• TASK BRIEF: A verbatim repetition of the data below is requested, without images.

• RECORDED INFORMATION:
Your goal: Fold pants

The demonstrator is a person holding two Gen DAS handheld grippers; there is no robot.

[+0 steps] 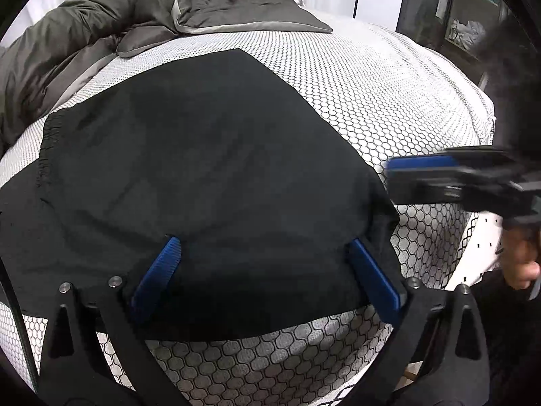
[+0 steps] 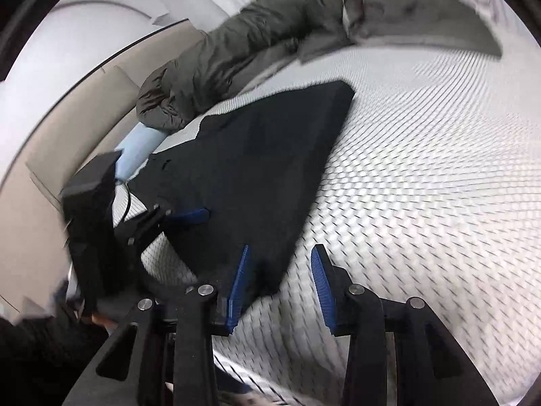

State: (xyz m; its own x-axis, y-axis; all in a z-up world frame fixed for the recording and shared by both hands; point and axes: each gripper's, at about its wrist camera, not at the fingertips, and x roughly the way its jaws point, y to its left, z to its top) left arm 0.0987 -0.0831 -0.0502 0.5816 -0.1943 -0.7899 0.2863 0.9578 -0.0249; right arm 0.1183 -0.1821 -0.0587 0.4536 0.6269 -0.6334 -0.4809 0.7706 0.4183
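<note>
Across the middle of both frames, black pants (image 1: 209, 182) spread flat on a white mattress (image 1: 389, 94) printed with a dark honeycomb pattern, apparently already doubled over into one broad slab. Lower centre of the left wrist view: left gripper (image 1: 267, 257) spread wide, blue ribbed pads resting on or just above the near hem, nothing pinched. Lower centre of the right wrist view: right gripper (image 2: 280, 270) likewise spread wide at the narrow near corner of the cloth, one pad over the fabric, the other over bare mattress; heavy motion blur there. Judged mid-fold: next move probably closing on the near edge at both corners and carrying it toward the elastic waistband at left. Fabric matte, thin, limp, lightly creased. Upper left: rumpled olive quilt (image 1: 84, 27), puffy and satin-edged.
</note>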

• ANSWER BOX:
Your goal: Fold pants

The demonstrator is a person holding two Gen DAS handheld grippers; there is no robot.

[+0 steps] 
[+0 steps] 

State: (xyz m; its own x-axis, y-axis; all in a z-up world frame fixed for the recording and shared by both hands; point and axes: each gripper's, at about its wrist camera, not at the fingertips, and x roughly the way its jaws point, y to its left, z to its top) left arm 0.0987 -0.0831 -0.0502 0.5816 -0.1943 -0.7899 0.2863 0.9578 -0.0249; right arm 0.1183 -0.1821 -0.0587 0.4536 0.6269 -0.6334 -0.4809 0.7706 0.4183
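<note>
Across the middle of both frames, black pants (image 1: 209, 182) spread flat on a white mattress (image 1: 389, 94) printed with a dark honeycomb pattern, apparently already doubled over into one broad slab. Lower centre of the left wrist view: left gripper (image 1: 267, 257) spread wide, blue ribbed pads resting on or just above the near hem, nothing pinched. Lower centre of the right wrist view: right gripper (image 2: 280, 270) likewise spread wide at the narrow near corner of the cloth, one pad over the fabric, the other over bare mattress; heavy motion blur there. Judged mid-fold: next move probably closing on the near edge at both corners and carrying it toward the elastic waistband at left. Fabric matte, thin, limp, lightly creased. Upper left: rumpled olive quilt (image 1: 84, 27), puffy and satin-edged.
</note>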

There is no more output to give.